In a typical experiment, an empty cell was inserted in the Insplorion XNano sample holder with a cylindrical magnet mounted over the serpentine channel. A continuous UV–vis acquisition was launched, where the blank was recorded with an empty cell. Different syringes were loaded with 100 µL of sample with rabbit IgG concentration varying between 0.001 and 2 µg/mL and containing both the immunocomplex and free AuNP-Ab. Each syringe was connected to the cell using a syringe pump applying a flow rate of 15 µL/min. The immunocomplex was instantly trapped by the magnet while free AuNP-Ab accumulated in the readout window. Once the UV–vis spectrum from the readout was stable, it was exported and the cell was rinsed with Milli-Q water and dried. A dose–response curve was constructed by plotting the intensity of the LSPR band as a function of analyte concentration and data points were fitted to the 4-parameter logistic Equation (3) (Figure 9).
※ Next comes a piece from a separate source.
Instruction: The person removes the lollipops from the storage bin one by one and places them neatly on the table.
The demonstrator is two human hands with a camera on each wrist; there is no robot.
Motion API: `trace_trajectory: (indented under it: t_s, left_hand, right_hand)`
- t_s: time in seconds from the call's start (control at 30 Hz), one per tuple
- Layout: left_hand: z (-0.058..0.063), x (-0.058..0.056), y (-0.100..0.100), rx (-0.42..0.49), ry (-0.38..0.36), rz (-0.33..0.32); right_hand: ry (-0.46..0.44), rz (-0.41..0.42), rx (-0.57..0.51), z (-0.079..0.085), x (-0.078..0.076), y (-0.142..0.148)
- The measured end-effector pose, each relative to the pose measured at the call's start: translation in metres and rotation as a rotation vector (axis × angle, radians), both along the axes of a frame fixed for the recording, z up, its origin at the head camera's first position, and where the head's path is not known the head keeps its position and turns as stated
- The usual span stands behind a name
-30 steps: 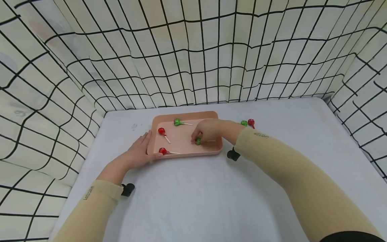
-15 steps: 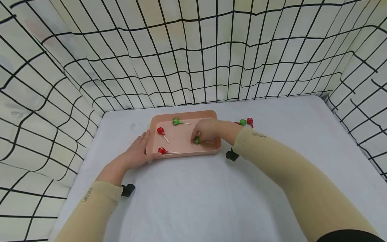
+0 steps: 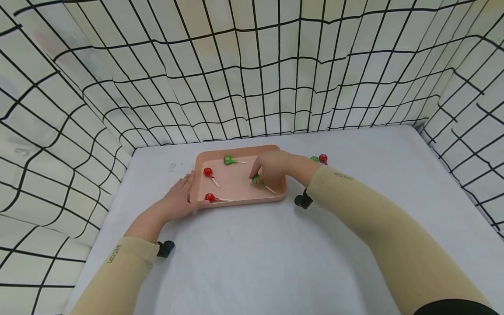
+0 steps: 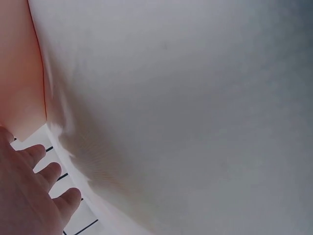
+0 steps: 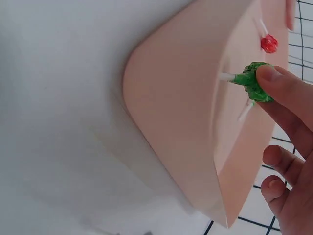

The fit parameters and analytical performances of the magneto-plasmonic immunosensor in the indirect format using the microfluidic cell are gathered in Table 3. They show the same trend as that observed with the microscale cell for the indirect readout. However, interestingly, the LoD was found much lower in the microfluidic cell, 1.2 ng/mL vs. 230 ng/mL in the microscale cell. This promising LoD needs to be confirmed and further investigated for other targets. Our ongoing studies aim at understanding its origin and applying this magneto-plasmonic immunosensor to the detection of various targets related to health and/or food security.

4. Conclusions

We have successfully developed an enzyme-free, sandwich immunomagnetic assay using gold nanoparticle-based colorimetric probe for the optical detection of antigens. This assay combines antibody-conjugated magnetic beads having a high surface to volume ratio for the efficient capture of the analyte and easy separation with a magnet and antibody-conjugated gold nanoparticles having extremely high absorption properties in the visible spectral range. By using appropriate mathematical treatment of the raw extinction spectra, both the bound and the free fractions of AuNP-Ab were measured from which dose–response curves could be derived. Both calibration curves displayed similar mid-point concentrations but the LoD was ca. three times lower for the direct detection. Transposing the assay to a microfluidic chip enabled a dramatic decrease in the assay sensitivity with a LoD in the ng/mL range. This immunosensor could be readily translated to more biological meaningful biomarkers related to health and/or food security.